[PATCH 1/6] AArch64: Fix bugs in -mcpu=native detection.

Thu Jul 9 13:46:02 GMT 2020

Hi Richard,

Thanks for the review,

> -----Original Message-----
> From: Richard Sandiford <richard.sandiford@arm.com>
> Sent: Thursday, July 9, 2020 1:35 PM
> To: Tamar Christina <Tamar.Christina@arm.com>
> Cc: gcc-patches@gcc.gnu.org; nd <nd@arm.com>; Richard Earnshaw
> <Richard.Earnshaw@arm.com>; Marcus Shawcroft
> <Marcus.Shawcroft@arm.com>; Kyrylo Tkachov <Kyrylo.Tkachov@arm.com>
> Subject: Re: [PATCH 1/6] AArch64: Fix bugs in -mcpu=native detection.
> 
> Tamar Christina <tamar.christina@arm.com> writes:
> > Hi All,
> >
> > This patch fixes a couple of issues in AArch64's -mcpu=native processing:
> >
> > The buffer used to read the lines from /proc/cpuinfo is 128 bytes
> > long.  While this was enough in the past with the increase in architecture
> extensions it is
> > no longer enough.   It results in two bugs:
> >
> > 1) No option string longer than 127 characters is correctly parsed.  Features
> >    that are supported are silently ignored.
> >
> > 2) It incorrectly enables features that are not present on the machine:
> >   a) It checks for substring matching instead of full word matching.  This
> makes
> >      it incorrectly detect sb support when ssbs is provided instead.
> >   b) Due to the truncation at the 127 char border it also incorrectly enables
> >      features due to the full feature being cut off and the part that is left
> >      accidentally enables something else.
> >
> > This breaks -mcpu=native detection on some of our newer system.
> >
> > The patch fixes these issues by reading full lines up to the \n in a string.
> > This gives us the full feature line.  Secondly it creates a set from
> > this string
> > to:
> >
> >  1) Reduce matching complexity from O(n*m) to O(n*logm).
> >  2) Perform whole word matching instead of substring matching.
> >
> > To make this code somewhat cleaner I also changed from using char* to
> > using std::string and std::set.
> >
> > Note that I have intentionally avoided the use of ifstream and
> > stringstream to make it easier to backport.  I have also not change
> > the substring matching for the initial line classification as I cannot
> > find a documented cpuinfo format which leads me to believe there may
> > be kernels out there that require this which may be why the original code
> does this.
> >
> > I also do not want this to break if the kernel adds a new line that is
> > long and indents the file by two tabs to keep everything aligned.  In
> > short I think an imprecise match is the right thing here.
> >
> > Test for this is added as the last thing in this series as it requires
> > some changes to be made to be able to test this.
> >
> > Bootstrapped Regtested on aarch64-none-linux-gnu and no issues.
> 
> Sorry to be awkward.  I know Kyrill's already approved this, but I kind-of
> object.
> 
> I think we should split this into two: fixing the limit bug, and fixing the
> complexity.  It's easier to justify backporting the fix for the limit bug than the
> fix for the complexity.

It was never the intention to fix the complexity. The change in complexity is just
simply because I split the feature strings into actual words now. I do so because
in my opinion this is simpler than doing memcmp and checking the the character
after the one you matched is a space or a null character, and then checking that you are
one character away from the previous space or at the start of the line.

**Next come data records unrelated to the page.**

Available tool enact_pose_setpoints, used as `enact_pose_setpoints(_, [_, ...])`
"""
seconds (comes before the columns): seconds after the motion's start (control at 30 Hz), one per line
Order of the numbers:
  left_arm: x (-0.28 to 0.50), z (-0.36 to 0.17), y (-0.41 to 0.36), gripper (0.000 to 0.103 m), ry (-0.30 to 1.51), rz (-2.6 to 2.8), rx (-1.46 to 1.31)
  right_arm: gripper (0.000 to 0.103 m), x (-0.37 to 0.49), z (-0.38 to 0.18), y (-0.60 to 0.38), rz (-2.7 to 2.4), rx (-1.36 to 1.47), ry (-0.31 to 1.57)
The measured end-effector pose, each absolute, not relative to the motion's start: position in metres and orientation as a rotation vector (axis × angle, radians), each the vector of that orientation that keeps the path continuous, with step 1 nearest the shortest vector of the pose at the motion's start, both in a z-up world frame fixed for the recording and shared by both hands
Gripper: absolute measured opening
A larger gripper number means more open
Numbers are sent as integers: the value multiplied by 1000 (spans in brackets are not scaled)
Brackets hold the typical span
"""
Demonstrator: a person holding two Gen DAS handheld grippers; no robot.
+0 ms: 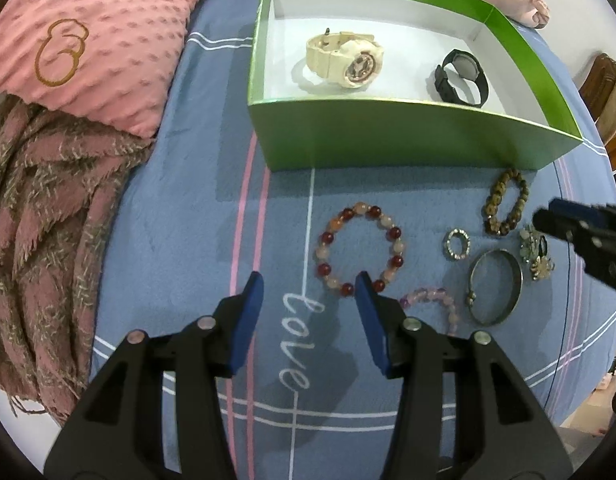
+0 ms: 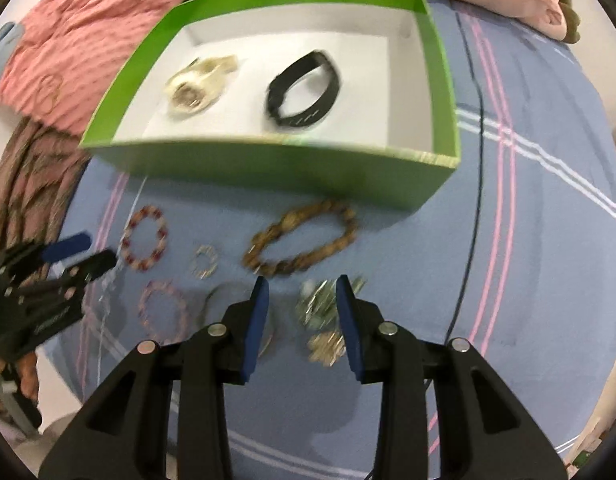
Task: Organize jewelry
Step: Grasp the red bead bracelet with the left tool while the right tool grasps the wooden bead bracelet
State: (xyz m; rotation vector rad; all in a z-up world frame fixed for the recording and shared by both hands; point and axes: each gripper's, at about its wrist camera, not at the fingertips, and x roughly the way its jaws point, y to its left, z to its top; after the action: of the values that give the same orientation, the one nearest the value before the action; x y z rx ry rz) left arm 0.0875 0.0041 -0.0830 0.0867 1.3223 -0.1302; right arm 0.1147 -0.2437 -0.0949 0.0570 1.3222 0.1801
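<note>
A green box (image 1: 388, 136) on the blue bedspread holds a cream watch (image 1: 344, 60) and a black watch (image 1: 462, 74). In front of it lie a red-and-pale bead bracelet (image 1: 360, 252), a brown bead bracelet (image 2: 303, 240), a small sparkly ring (image 1: 456, 244), a metal bangle (image 1: 496, 286), a pink bead bracelet (image 1: 432, 300) and a silvery brooch cluster (image 2: 320, 308). My left gripper (image 1: 308, 280) is open over bare cloth, its right finger beside the red bracelet. My right gripper (image 2: 302, 282) points down over the brooch cluster, which shows between its open fingers. That view is blurred.
A pink dotted cushion (image 1: 99, 40) and a fringed pink-brown scarf (image 1: 39, 220) lie left of the box. Another pink pillow (image 2: 548, 4) sits behind it. The bedspread (image 1: 187, 220) ends close behind both grippers. A hand (image 2: 23, 376) shows under the left gripper.
</note>
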Motion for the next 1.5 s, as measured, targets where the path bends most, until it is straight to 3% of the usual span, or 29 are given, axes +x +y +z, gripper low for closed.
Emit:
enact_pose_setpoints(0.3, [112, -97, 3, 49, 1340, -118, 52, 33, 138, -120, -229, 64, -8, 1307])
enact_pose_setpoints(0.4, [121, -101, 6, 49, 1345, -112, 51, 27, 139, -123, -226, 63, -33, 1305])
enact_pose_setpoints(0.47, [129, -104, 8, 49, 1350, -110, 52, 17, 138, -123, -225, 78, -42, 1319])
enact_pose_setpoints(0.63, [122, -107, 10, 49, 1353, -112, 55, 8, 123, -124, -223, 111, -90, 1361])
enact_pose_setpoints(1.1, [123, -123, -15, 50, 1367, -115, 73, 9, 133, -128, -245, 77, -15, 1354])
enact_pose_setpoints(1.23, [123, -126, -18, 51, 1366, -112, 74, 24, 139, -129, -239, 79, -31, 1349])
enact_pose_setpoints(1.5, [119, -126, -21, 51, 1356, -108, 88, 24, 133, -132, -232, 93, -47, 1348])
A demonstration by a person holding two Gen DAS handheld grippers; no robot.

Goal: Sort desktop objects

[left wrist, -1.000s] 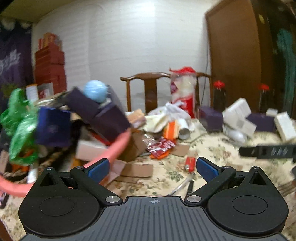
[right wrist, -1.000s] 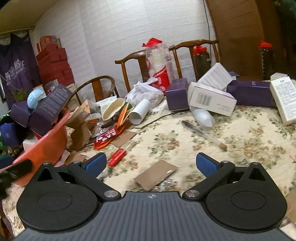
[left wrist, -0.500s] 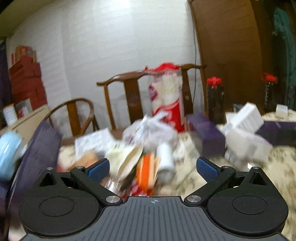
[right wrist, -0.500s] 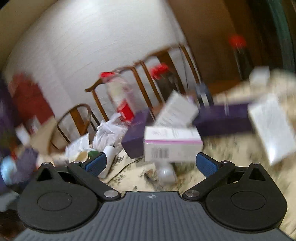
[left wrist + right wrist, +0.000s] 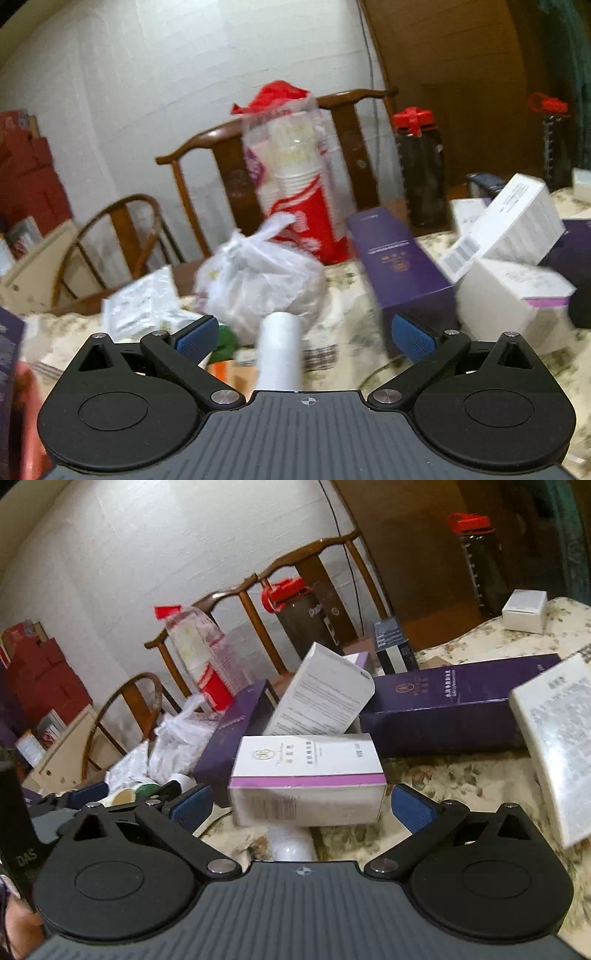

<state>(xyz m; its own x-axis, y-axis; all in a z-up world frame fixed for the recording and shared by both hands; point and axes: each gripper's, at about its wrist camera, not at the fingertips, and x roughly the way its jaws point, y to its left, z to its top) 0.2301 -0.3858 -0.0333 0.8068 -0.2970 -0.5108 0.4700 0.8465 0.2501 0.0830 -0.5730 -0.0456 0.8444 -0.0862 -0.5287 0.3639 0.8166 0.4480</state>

Do you know of a simpler way to do word matches in C?

> 
> For fixing the limit bug, it seems better to use an obstack to read the file
> instead.  This should actually be much easier than what the patch does. :-)  It
> should also be more efficient.
> 

Sorry.. I genuinely don't understand. I had looked at obstack and the interface seemed to be
more work to me.  I am probably wrong since this interface has zero documentation
but it looks like to use obstack I have to (based on guessing from what other code are doing)

1. call gcc_obstack_init
2. call obstack_alloc
3. call obstack_grow any time I need a bigger buffer.
4. call obstack_free

So I am missing why this is simpler than calling realloc... 
But obviously I am missing something.

> For fixing the complexity: does this actually make things noticeably faster in
> practice?  The “m” in the O(n*m) is a fairly small constant.
> The cost of making it O(n*logm) this way involves many more memory
> allocations, so it isn't obvious that it's actually more efficient in practice.  Do
> you have any timings?

Well, no.. I didn't run any benchmarks. Did you have any in mind that you wanted me to run?

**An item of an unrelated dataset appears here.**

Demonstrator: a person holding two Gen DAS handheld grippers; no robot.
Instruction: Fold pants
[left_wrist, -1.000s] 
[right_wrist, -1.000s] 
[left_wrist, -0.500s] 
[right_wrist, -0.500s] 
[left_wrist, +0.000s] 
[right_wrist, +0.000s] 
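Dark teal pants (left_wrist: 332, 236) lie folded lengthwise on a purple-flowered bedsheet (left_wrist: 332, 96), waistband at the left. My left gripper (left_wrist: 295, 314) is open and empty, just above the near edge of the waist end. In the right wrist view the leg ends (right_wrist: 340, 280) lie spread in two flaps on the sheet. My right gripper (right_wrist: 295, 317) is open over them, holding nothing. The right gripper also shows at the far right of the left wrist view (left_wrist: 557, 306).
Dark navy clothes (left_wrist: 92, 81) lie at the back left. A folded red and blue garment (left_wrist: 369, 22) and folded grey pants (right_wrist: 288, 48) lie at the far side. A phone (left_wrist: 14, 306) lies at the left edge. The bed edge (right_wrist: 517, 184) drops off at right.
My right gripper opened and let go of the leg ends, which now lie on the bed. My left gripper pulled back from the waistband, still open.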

As I mentioned, the complexity change was just a byproduct of doing a much easier to see correct
word matching.  But if you want me to just add extra checks to the existing implementation to see
if it meets all the criteria of being a standalone word then sure I can do that.  I don't particularly find
that implementation easier to read and I would have thought correctness was to be favored over memory
allocation in something that is called once.

> 
> If search time is a problem, building a hash_map might be better.

I would have thought the red-black tree of a set is fine.. But if I'm only allowed to use GCC internal structures then
I will change it...

Thanks,
Tamar

> 
> Thanks,
> Richard